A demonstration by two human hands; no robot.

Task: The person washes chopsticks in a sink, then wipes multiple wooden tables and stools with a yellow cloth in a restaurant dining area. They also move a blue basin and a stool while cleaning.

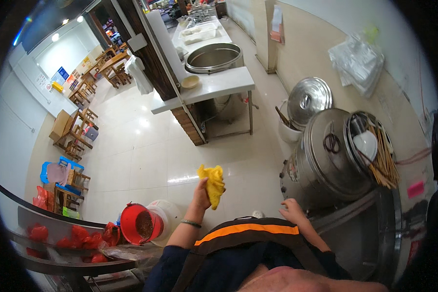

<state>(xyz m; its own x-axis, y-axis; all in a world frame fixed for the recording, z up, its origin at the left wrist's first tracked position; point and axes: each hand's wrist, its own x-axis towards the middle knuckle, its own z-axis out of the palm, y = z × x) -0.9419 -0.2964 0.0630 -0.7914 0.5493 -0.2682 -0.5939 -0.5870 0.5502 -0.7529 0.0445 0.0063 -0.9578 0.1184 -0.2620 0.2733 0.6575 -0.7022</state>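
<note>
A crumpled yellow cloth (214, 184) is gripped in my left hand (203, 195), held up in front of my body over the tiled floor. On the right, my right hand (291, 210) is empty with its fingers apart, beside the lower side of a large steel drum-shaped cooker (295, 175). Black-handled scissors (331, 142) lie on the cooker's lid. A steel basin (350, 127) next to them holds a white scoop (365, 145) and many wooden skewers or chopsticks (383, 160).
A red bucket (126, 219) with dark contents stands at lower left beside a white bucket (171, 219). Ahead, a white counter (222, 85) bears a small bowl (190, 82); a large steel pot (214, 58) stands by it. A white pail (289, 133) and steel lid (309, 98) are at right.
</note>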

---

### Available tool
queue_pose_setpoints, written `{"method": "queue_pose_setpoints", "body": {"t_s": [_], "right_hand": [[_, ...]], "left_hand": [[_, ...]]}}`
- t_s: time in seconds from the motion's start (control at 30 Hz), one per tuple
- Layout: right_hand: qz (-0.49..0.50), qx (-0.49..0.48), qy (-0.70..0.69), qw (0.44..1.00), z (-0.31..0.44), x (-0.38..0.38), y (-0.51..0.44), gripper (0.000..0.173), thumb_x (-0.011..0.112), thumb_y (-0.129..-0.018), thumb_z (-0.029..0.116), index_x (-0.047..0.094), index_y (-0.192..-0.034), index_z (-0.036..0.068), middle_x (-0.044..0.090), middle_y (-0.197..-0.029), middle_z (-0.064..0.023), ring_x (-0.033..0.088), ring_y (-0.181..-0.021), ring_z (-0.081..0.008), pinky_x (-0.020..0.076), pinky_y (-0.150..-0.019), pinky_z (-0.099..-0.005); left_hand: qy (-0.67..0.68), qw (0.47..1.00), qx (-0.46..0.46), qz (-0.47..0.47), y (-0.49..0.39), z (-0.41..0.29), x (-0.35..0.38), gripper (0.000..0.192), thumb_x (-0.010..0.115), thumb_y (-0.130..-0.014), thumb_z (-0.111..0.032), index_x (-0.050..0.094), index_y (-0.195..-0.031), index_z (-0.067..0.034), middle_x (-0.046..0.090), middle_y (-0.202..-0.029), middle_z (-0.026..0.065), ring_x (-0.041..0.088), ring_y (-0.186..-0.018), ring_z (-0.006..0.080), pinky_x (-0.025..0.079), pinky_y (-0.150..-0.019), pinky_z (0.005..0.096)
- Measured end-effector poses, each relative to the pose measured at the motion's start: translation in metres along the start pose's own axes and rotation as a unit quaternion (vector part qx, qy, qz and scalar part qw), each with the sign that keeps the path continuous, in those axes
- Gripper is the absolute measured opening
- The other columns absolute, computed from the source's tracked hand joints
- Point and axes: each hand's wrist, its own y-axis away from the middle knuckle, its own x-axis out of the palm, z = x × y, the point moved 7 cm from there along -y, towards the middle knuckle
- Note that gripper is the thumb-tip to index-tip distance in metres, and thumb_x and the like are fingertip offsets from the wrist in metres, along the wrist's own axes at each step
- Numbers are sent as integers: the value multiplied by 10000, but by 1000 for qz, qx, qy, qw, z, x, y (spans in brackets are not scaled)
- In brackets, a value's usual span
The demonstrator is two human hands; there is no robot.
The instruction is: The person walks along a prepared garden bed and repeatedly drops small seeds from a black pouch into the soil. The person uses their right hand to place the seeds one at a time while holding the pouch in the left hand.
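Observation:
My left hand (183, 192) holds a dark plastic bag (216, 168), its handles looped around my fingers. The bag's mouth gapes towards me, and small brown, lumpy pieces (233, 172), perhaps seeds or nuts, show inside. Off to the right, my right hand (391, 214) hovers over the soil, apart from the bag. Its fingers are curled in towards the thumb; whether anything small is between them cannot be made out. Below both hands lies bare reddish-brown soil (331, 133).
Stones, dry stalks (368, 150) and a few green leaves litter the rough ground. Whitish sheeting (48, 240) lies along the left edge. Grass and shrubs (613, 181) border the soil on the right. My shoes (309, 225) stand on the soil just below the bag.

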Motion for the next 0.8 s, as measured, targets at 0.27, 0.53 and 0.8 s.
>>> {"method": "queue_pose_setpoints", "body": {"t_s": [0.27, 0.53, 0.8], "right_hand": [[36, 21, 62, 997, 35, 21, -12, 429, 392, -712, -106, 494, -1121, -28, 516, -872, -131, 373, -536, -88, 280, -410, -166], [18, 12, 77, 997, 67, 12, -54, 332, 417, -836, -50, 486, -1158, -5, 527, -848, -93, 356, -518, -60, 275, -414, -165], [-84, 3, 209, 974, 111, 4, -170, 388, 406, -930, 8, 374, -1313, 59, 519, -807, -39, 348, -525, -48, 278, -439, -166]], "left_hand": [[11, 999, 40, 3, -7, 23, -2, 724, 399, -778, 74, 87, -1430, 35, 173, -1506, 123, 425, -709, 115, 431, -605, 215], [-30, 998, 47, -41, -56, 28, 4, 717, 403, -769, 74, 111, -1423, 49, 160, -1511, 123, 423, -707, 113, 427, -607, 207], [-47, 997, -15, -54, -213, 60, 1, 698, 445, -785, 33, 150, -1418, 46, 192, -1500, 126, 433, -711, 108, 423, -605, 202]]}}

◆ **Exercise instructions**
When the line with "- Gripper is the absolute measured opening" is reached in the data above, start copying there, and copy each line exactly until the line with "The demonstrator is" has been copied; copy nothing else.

◆ **Response for this exercise**
- Gripper is the absolute measured opening
- The other columns absolute, computed from the source's tracked hand joints
- Point and axes: each hand's wrist, its own y-axis away from the middle knuckle, its own x-axis out of the palm, z = x × y, the point moved 7 cm from there along -y, towards the middle knuckle
- Note that gripper is the thumb-tip to index-tip distance in metres, and thumb_x and the like are fingertip offsets from the wrist in metres, along the wrist's own axes at each step
- Numbers are sent as integers: the value multiplied by 10000, but by 1000 for qz, qx, qy, qw, z, x, y (spans in brackets are not scaled)
- In brackets, a value's usual span
The demonstrator is two human hands; there is no robot.

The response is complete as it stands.